Capstone structure for Consideration
In-class MCQ via Brightspace, about 20–25 items, 25 minutes. Counts 5% toward the semester grade. Students with extended-time accommodations take the same quiz in a separate room; they rejoin the classroom for the skills assessment block once they finish.
Walk through each MCQ. For each: the right answer + why; the strongest wrong answer + why it's wrong; the doctrinal trap the question was testing. The debrief uses the quiz itself as the synthesis text for the module.
A 45-minute supervised drafting, negotiation, redlining, or damages-computation exercise tied to the module's central problem. The exercise runs as part of class participation, not as a discrete graded instrument.

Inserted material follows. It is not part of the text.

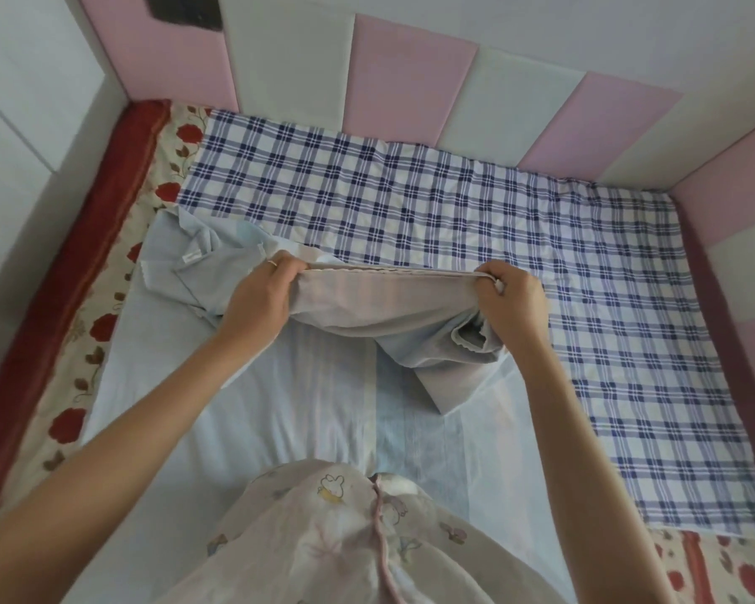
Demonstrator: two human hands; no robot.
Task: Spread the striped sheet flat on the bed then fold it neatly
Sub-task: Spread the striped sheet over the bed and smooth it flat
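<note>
- Fingers of the left hand are curled over and pinch one end of a raised, folded edge of the striped sheet. The fingers of the right hand are curled the same way and pinch the other end, so the edge runs taut between the two hands.
- Pink and white padded panels line the walls round the far and right sides of the bed, which shows a red border on its left.
- A blue-and-white checked sheet lies flat over the far and right parts of the bed, reaching the panels.
- The striped sheet, pale blue with faint stripes, lies on the near left part of the bed and partly overlaps the checked sheet. Its lower part is flat under the forearms. The lifted part hangs from the pinched edge in loose folds, and a rumpled bunch sits to the left of the left hand.
- A flowered cover with red blooms shows as a strip between the red border and the striped sheet.
- A pale garment with a rabbit print fills the bottom middle of the view.
- A small white label sits on the rumpled bunch.
- A thin ring is on one finger of the left hand.
</note>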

Wrap; preview the next module's central problem; frame the doctrinal pivot. On the final-module Capstone of each semester, the bridge block becomes exam-prep orientation: rubric, time-budget guidance, study method.
Slide deck
Spacebar / arrow keys to advance. Press F for fullscreen. Click Print / PDF for handouts. PPTX export is professor-only.
Cases under review
Consolidating prior coverage. Re-read the holdings; the Capstone quiz draws here.
- Hamer v. Sidway 124 N.Y. 538, 27 N.E. 256 (1891) Forbearance from the exercise of a legal right is sufficient consideration, even if the promisor receives no economic benefit. Consideration looks to the promisee's detriment as much as to the promisor's gain.

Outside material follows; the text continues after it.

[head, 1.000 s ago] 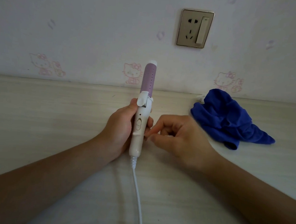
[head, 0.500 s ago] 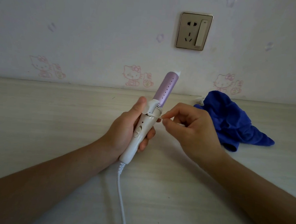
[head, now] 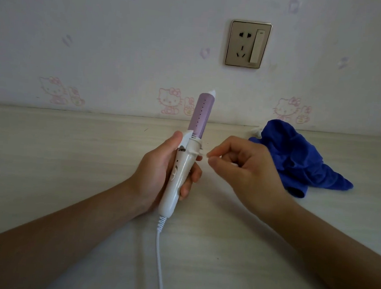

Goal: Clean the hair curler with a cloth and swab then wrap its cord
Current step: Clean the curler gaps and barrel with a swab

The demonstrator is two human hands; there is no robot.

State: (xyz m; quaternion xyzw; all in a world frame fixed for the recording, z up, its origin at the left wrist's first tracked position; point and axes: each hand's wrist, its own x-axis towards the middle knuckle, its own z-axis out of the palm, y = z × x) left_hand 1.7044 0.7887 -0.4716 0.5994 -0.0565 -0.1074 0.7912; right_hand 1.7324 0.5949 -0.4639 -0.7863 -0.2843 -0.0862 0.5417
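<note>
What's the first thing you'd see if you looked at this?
The purple and white hair curler, pointing up in the left hand at the middle. Next, the crumpled blue cloth on the table at the right, behind the right hand, which pinches what looks like a swab. A socket sits on the wall above.

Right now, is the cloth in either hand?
No: the cloth lies on the table to the right of the right hand, which pinches a swab, while the left hand grips the curler.

Nothing legible: the wallpaper (head: 124, 49) shows only cartoon cats (head: 169, 100) (a tiny mark on the socket switch (head: 257, 46) is unreadable).
</note>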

- Pennsy Supply, Inc. v. American Ash Recycling Corp. 895 A.2d 595 (Pa. Super. Ct. 2006) A promisor's avoidance of a cost or burden can be consideration. When a promisee accepts a 'free' material at the promisor's invitation, and the promisor thereby escapes a disposal obligation, the transaction is a bargain, not a conditional gift.
- Conrad v. Fields 2007 WL 2106302 (Minn. Ct. App. July 24, 2007) Promissory estoppel requires a clear and definite promise, foreseeable reliance, actual reliance to the promisee's detriment, and injustice that can only be avoided by enforcement. Tuition for a course of study undertaken in reliance is a recoverable detriment.
- Ricketts v. Scothorn 57 Neb. 51, 77 N.W. 365 (1898) A gratuitous promise that induces foreseeable, substantial action in reliance becomes enforceable to the extent justice requires. Reliance can supply what bargain does not.
- Drake v. Bell 26 Misc. 237, 55 N.Y.S. 945 (Sup. Ct. App. Term 1899) Where a benefit has been conferred under circumstances showing an expectation of payment, and the recipient promises to pay after receiving the benefit, the promise is enforceable. Mistake in the identity of the benefited party does not defeat recovery when the actual recipient knowingly accepts and promises.
- Mills v. Wyman 20 Mass. (3 Pick.) 207 (1825) A moral obligation alone is not sufficient consideration to support a promise. A promise to pay for benefits already conferred to a third person (here, an adult son) is unenforceable for want of consideration.
- Webb v. McGowin 27 Ala. App. 82, 168 So. 196 (1935) Where the promisee has materially benefited the promisor by an act done at risk to the promisee, a subsequent promise to pay for that benefit is enforceable; moral obligation can support such a promise when accompanied by a material benefit previously received.
Notes
This meeting was originally labeled 'Promissory Restitution + Module III Wrap.' Under the resolved capstone structure it becomes the Module III Capstone, with Module III's scored MCQ in the first block and the Promissory Estoppel drafting exercise in the skills-assessment block.